It’s many years since I last met Roy. I got to know him through Louise Hofmeyr of Welgemeend, whose wines he imported, and we benefited hugely from his generous sharing of both grand and more obscure European wines (From Le Pin and Henri Jayer to Antonio Vallana), and from his experience, expertise and uncompromising devotion to “proper wine” – that is, wine that hadn’t succumbed to powerful Parkerism or fruity Australianism – when it was pretty unfashionable, here as elsewhere.

At the London Wine Trade Fair in 2002, I introduced Roy to Eben Sadie (I’m rather proud to claim this – though doubtless they’d have found each other sometime), and he was subsequently useful in helping Eben to get established, and imported his wines. There was a nice moment on this visit, when I was having dinner with Roy and Julie at Aubergine, and chef Harald Bresselschmidt came and chatted with us: the first restaurateur to stock Sadie Family Wines, with their first importer, and the first journalist to write properly about them. Incidentally, we didn’t drink Sadie wines that evening off the fine Aubergine winelist, but mature German riesling and red burgundy – and, for a kind of dessert, Badenhorst Ramnasgras Cinsaut 2014.

Eben has no further place in this story, except that next day he took Roy to visit his Paardeberg neighbour, and the maker of that latter wine, Adi Badenhorst. Telling me later of the visit, Roy said he’d been struck by the Badenhorst Golden Slopes Chenin Blanc 2016. He’d already mentioned his difficulty with Cape chenin given its radical difference from the Loire chenin that he’d loved so much for so long. He now said that Adi’s wine was the most Loire-like he’d had. Which greatly chuffed this former acolyte, as a few months back I wrote the same thing: “it seemed to me”, I said, “with its yellow stonefruit, straw, pear and spice, the closest the Cape has come to a Vouvray in its complex delicacy and hint of sweetness”, in the context of a good acidity.

Van Loggerenberg Kamaraderie 2017As for chenin, we tasted three on our joint Stellenbosch visit, including two 1917s – as yet unreleased, but do look out for them. Van Loggerenberg Kamaraderie, from old Paarl vines, recalls the honeyed, concentrated richness of the fine 2016 (which we also sampled), but is more focused, fresh and nervily dry. Reenen’s Patatsfontein 2017 from Montagu has a lovely savoury, lingering brilliance, the succulence of ripe acidity holding the core of sweet fruit in great balance.

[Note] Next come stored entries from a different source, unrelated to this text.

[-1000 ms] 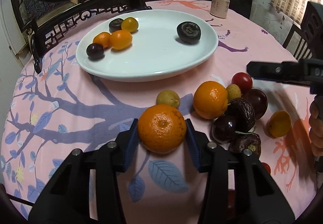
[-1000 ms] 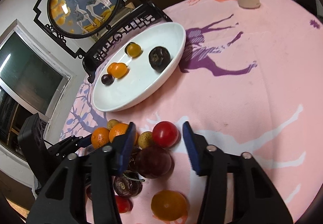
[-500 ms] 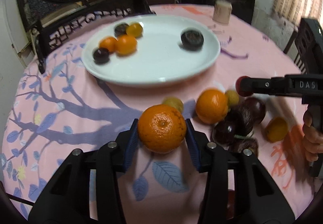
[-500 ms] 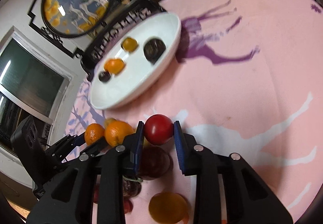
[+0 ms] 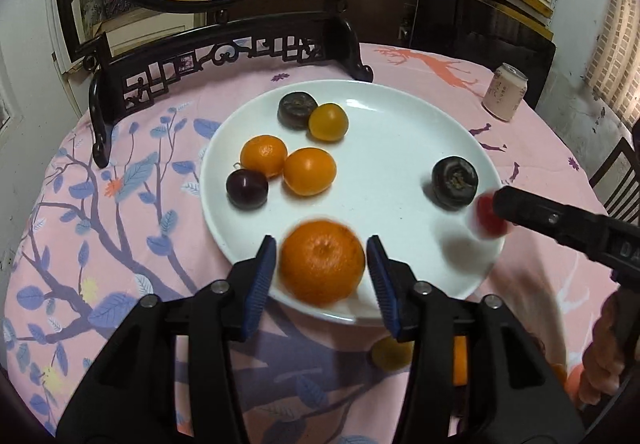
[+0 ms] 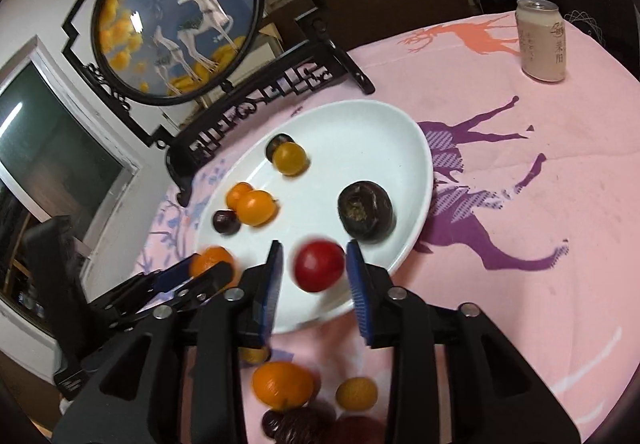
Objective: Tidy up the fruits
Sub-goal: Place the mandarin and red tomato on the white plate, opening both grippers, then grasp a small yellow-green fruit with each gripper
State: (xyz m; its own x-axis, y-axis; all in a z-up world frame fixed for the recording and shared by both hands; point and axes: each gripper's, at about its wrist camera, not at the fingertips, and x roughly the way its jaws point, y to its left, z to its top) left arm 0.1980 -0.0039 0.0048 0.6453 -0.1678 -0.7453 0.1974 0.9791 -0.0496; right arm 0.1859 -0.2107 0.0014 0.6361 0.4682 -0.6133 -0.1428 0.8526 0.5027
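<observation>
My left gripper stands open over the near rim of the white plate. A large orange, blurred, lies between its jaws with gaps on both sides. My right gripper is open over the plate's near edge. A red fruit, blurred, sits between its jaws, clear of both pads. The plate holds two small oranges, a yellow fruit, a dark plum and two dark wrinkled fruits.
A pink drink can stands at the table's far right. A carved dark wooden stand with a round horse picture rises just behind the plate. Loose fruits lie on the pink cloth below the right gripper: an orange, a yellow fruit, dark fruits.
Both grippers have moved from the fruit pile to over the plate. Each has opened, so the orange and the red fruit now sit loose between the jaws.
</observation>
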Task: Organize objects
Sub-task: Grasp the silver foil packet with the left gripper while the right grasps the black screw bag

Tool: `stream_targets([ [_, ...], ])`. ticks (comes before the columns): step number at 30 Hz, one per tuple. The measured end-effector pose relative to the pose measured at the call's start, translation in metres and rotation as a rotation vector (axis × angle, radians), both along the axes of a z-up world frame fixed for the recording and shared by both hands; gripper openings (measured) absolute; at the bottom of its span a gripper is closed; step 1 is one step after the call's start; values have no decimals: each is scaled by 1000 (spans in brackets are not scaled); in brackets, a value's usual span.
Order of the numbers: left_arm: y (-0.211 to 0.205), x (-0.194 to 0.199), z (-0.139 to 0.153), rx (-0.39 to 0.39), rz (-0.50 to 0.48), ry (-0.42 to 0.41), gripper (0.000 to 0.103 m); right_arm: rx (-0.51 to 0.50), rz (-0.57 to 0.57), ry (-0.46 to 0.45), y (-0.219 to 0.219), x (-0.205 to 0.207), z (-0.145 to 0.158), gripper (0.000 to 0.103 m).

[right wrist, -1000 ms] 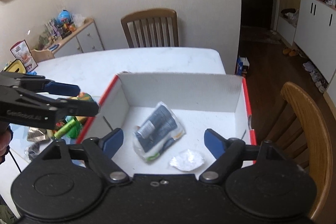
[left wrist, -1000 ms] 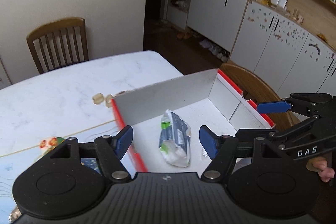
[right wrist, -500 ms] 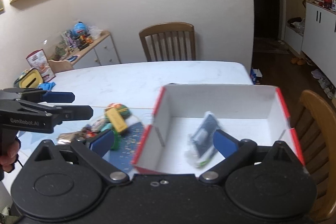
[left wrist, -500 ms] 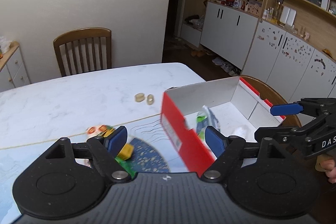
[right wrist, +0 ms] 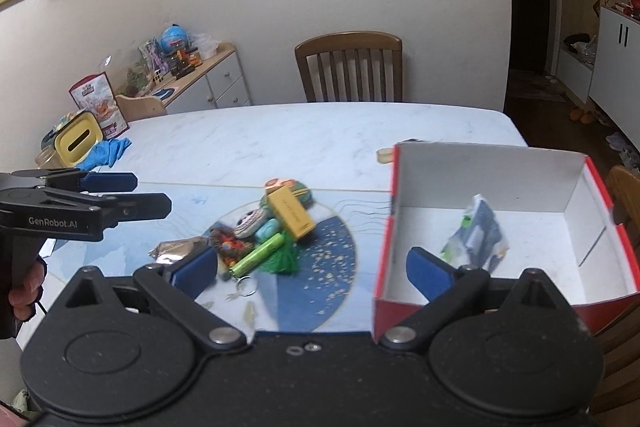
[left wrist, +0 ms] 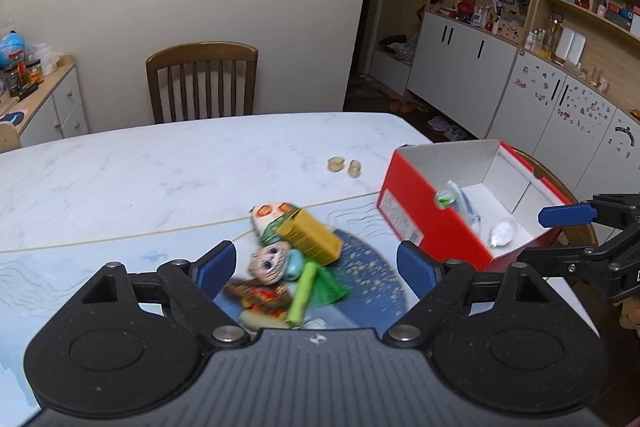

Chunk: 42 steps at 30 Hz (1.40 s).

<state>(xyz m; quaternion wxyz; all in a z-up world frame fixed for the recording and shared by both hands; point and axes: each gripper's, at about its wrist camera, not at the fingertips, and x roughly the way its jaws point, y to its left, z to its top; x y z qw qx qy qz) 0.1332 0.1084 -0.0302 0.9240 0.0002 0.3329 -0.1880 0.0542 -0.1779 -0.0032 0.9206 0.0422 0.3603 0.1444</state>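
Observation:
A red box with a white inside point(left wrist: 420, 211) point(right wrist: 384, 227) stands at the table's right end. It holds a blue-and-white packet point(right wrist: 478, 231) point(left wrist: 460, 199) and a crumpled foil piece point(left wrist: 502, 231). A pile of small objects lies on a blue mat point(right wrist: 332, 259): a yellow box point(left wrist: 310, 237) point(right wrist: 290, 213), a doll-face item point(left wrist: 270, 261), a green tube point(right wrist: 256, 255) point(left wrist: 300, 293) and a green tassel point(right wrist: 282, 259). My left gripper point(left wrist: 316, 263) is open and empty above the pile. My right gripper point(right wrist: 312, 267) is open and empty, between the pile and the box.
Two small beige pieces point(left wrist: 344, 165) lie on the white marble table point(left wrist: 160, 167). A wooden chair point(left wrist: 202, 83) stands at the far side, another chair point(right wrist: 624, 195) behind the box. A yellow tin point(right wrist: 78, 143) and a blue cloth point(right wrist: 110, 151) lie at the left edge.
Both grippers have swung left, from over the box's inside to over the pile on the blue mat. Both stayed open and empty. The packet stays in the box.

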Motion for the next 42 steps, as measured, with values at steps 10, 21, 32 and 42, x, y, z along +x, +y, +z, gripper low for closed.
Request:
stream_targets([
  [10,49,14,-24,-35,17,29,103,-41,73,32,58,1,-17,100],
  [21,82,38,-75,-7,98,130,103,-140,191,67,131,0,-57,93],
  [32,79,57,-116,0,54,205,103,-184,334,124,176,4,-94,87],
  [42,71,60,-134,21,4,221,103,-209,398,152,205,13,-119,81],
])
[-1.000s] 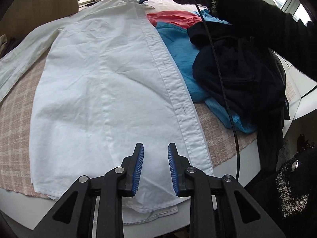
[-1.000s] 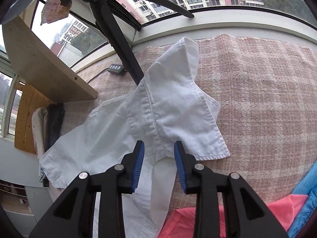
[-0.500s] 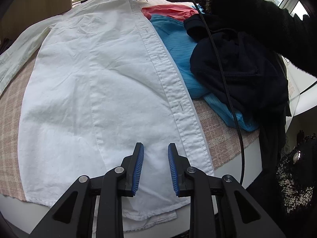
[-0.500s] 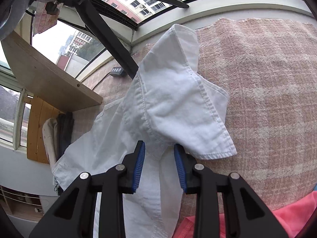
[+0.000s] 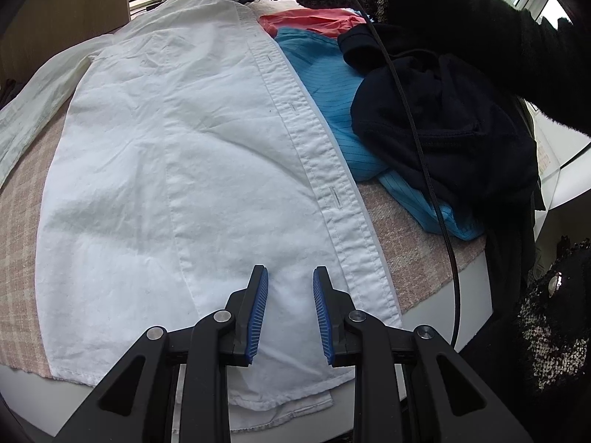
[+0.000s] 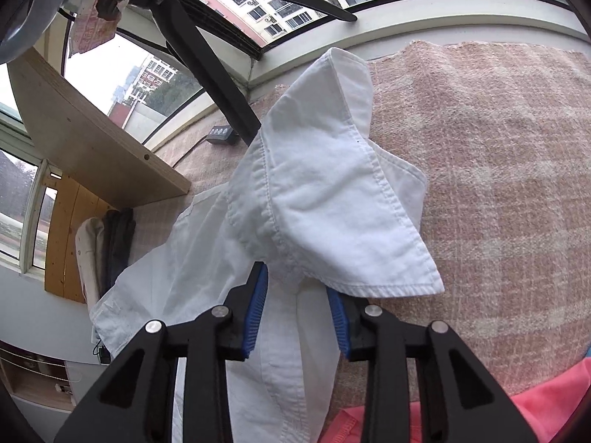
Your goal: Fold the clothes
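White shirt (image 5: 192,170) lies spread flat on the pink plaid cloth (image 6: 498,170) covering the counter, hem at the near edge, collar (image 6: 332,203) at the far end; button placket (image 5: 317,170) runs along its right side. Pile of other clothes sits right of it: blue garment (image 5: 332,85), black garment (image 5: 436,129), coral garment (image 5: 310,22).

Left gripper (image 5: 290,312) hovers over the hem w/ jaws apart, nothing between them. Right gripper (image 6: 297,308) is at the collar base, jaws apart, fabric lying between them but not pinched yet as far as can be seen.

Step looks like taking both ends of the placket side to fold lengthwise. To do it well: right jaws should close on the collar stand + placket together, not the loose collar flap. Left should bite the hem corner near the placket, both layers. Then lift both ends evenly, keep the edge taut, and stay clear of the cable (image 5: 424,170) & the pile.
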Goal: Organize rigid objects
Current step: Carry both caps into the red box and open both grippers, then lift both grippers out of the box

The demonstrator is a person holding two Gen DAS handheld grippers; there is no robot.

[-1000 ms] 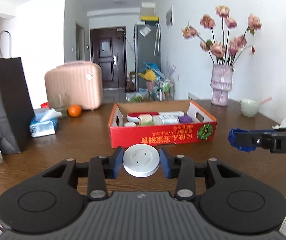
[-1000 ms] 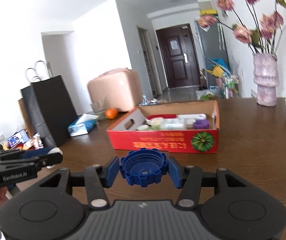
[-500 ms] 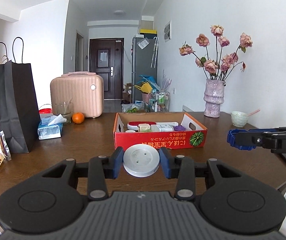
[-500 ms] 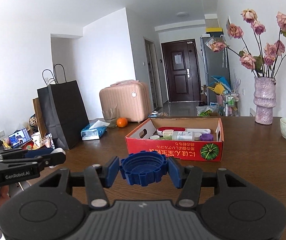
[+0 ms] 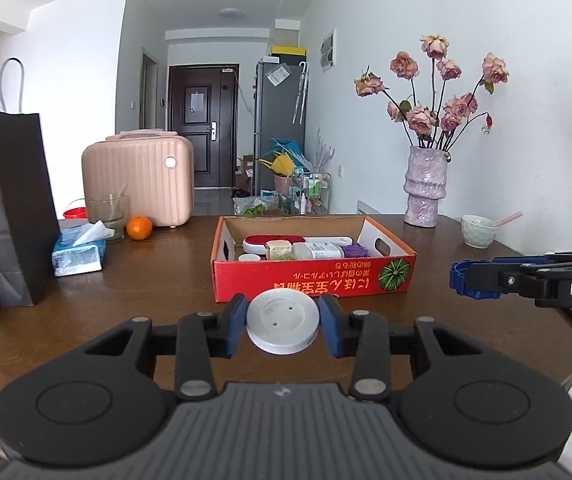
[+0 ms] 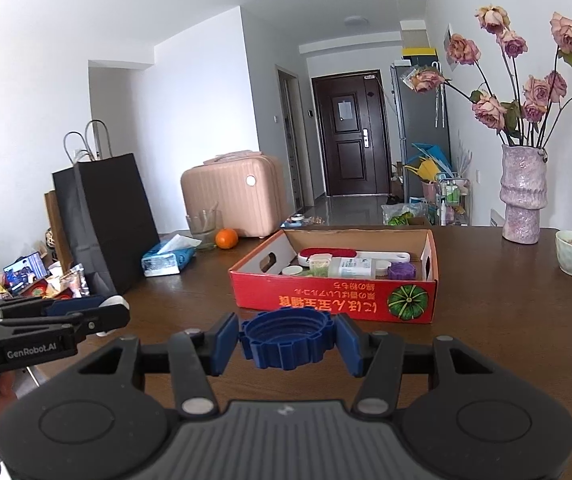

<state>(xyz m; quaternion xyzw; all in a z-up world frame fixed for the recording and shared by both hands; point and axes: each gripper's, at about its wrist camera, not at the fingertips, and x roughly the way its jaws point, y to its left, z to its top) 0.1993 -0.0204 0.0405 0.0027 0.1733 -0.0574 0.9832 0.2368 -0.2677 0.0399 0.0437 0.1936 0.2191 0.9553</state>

But don’t overlook the Patatsblanc 2017, the same chenin blended with two-thirds colombard. It’s lighter, and more obviously immediately delicious and pretty (and will be cheaper, too), but with similar finesse. And rather different.

I recalled this difference as a point much in its favour, a few days later when tasting some recent releases with Angela Lloyd. One was Metzer Chenin Blanc 2016, from Wade Metzer’s expanding range of mostly Stellenbosch wines. It’s undeniably good, fairly fruity-rich, with decent acidity, clean fruit flavours, and a good length; still young and will benefit from a few years in bottle. But there was little to significantly distinguish it from a whole raft of better Cape chenins.  It costs about R240, which is a pretty hefty price (though the Van Loggerenberg will be around R400, even more than his great Breton cab franc!).

And I started wondering how many expensive Cape chenins the market – both local and international – can bear as yet. There are now many good examples; it seems every young and ambitious winemaker is offering one, but I wish they’d look varietally wider. These chenins all deserve to find happy homes, vintage after vintage, but I really can’t believe they all will.

  • Tim James is founder of Grape.co.za and contributes to various local and international wine publications. He is a taster (and associate editor) for Platter’s. His book Wines of South Africa – Tradition and Revolution appeared in 2013.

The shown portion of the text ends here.